EDM fans worldwide know
MTV News caught up with the German DJ recently, and he gave us all the details on his latest album, MPire, and on his synth-centric collaboration with Tommy Trash called "In N' Out," including their revved up re-edit that's available on iTunes and is hovering high up on the Beatport charts.
"We did [the track] three and a half years ago in Germany. I know him only from touring of Australia, and in Germany or Europe nobody knew him at that time," Moguai told MTV News. "We did it, but it never came out. So I put it on the album, and right now it fits perfectly in the time."
Moguai said that "In N' Out" landing on his album is the kind of happy coincidence that always happens when DJs tour together. He added that including the track on his album was even more exciting after Trash had a huge year in 2011, with tracks like "The End" and "Cascade" becoming staples in DJ sets around the world.
"In N' Out" works well with MPire's melting pot of sound, which ranges from the quintessential progressive sound in "Lyme" to electro-house euphoria on the album's title track. Moguai told MTV News that they wanted to have a really big new sound on their edit of "In N' Out" for the huge festival crowds over the summer.
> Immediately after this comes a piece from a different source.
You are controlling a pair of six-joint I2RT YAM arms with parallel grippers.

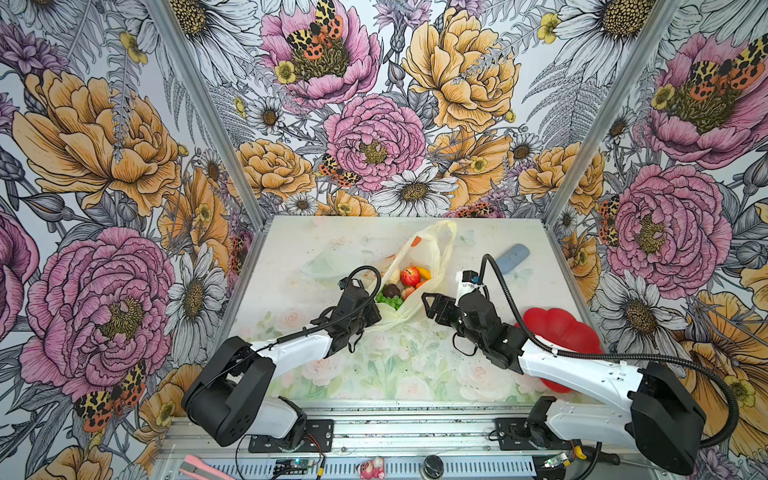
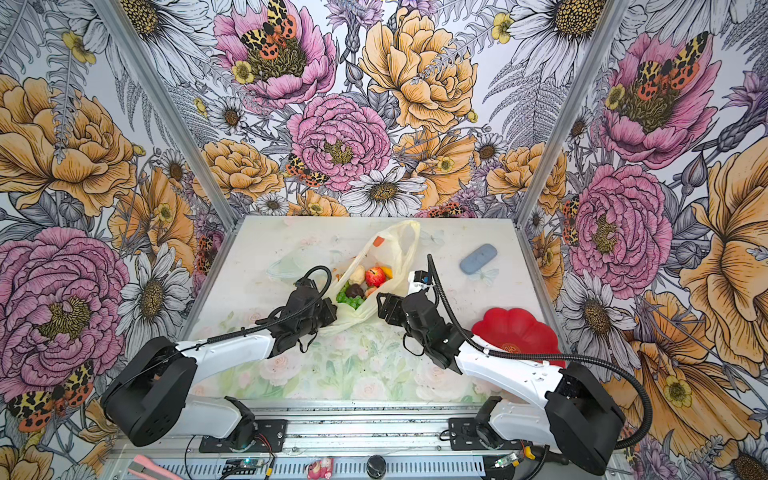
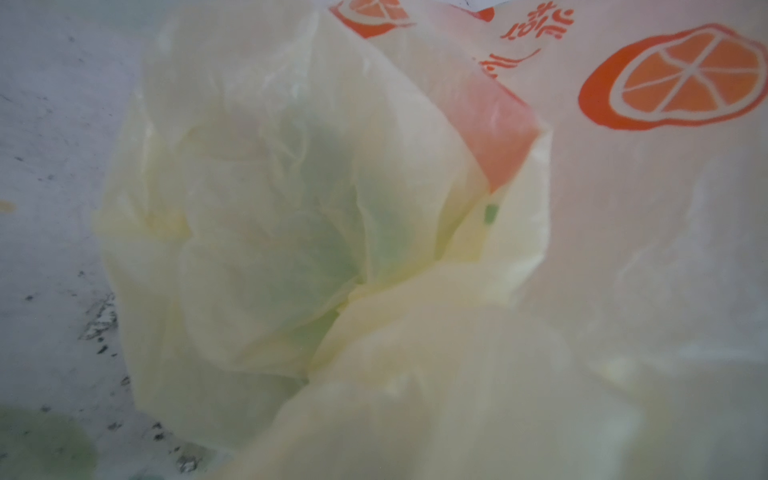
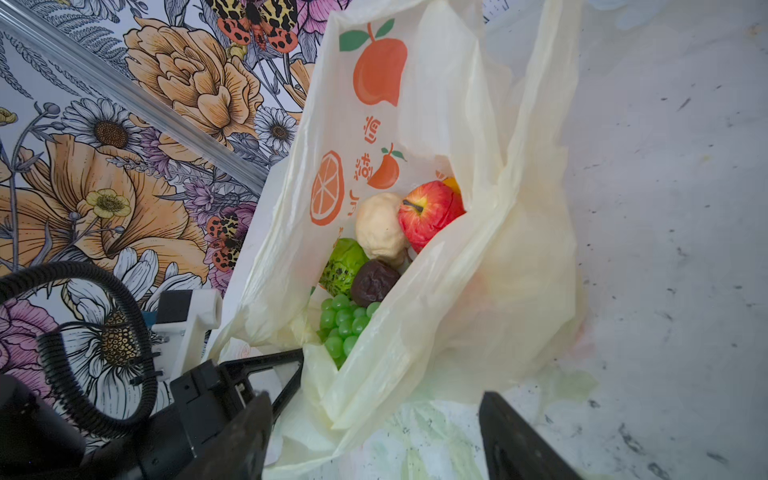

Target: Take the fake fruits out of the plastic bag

Moguai's adding more U.S. tour dates this summer. He'll be making his first summer tour stop on June 8 at Level in Kelowna, British Columbia. Then he's off to Chicago on June 9 to play Vision before hitting a plethora of festivals and nightclubs.
"I think EDM has found a new home here in America, but it's like the beginning, like hip-hop and R&B," he said. "It's a cultural thing right now. It won't disappear anymore."
Moguai has seen EDM grow into the mainstream in his native Germany, and he sees many parallels between the explosion of EDM in America and what Europe experienced nearly two decades ago.
"We had it in Germany," Moguai told MTV News. "We're still having it, but it feels like back in the days, back in the early '90s, you know, when we started with Love Parade and with the Mayday. It began with 500 people around Berlin, around Brandenburg, and from there the next year it was 5000, then 50,000, then 500,000, then 1.5 million, then 2 million, you know, and it grew up. [It] feels quite the same [energy] here."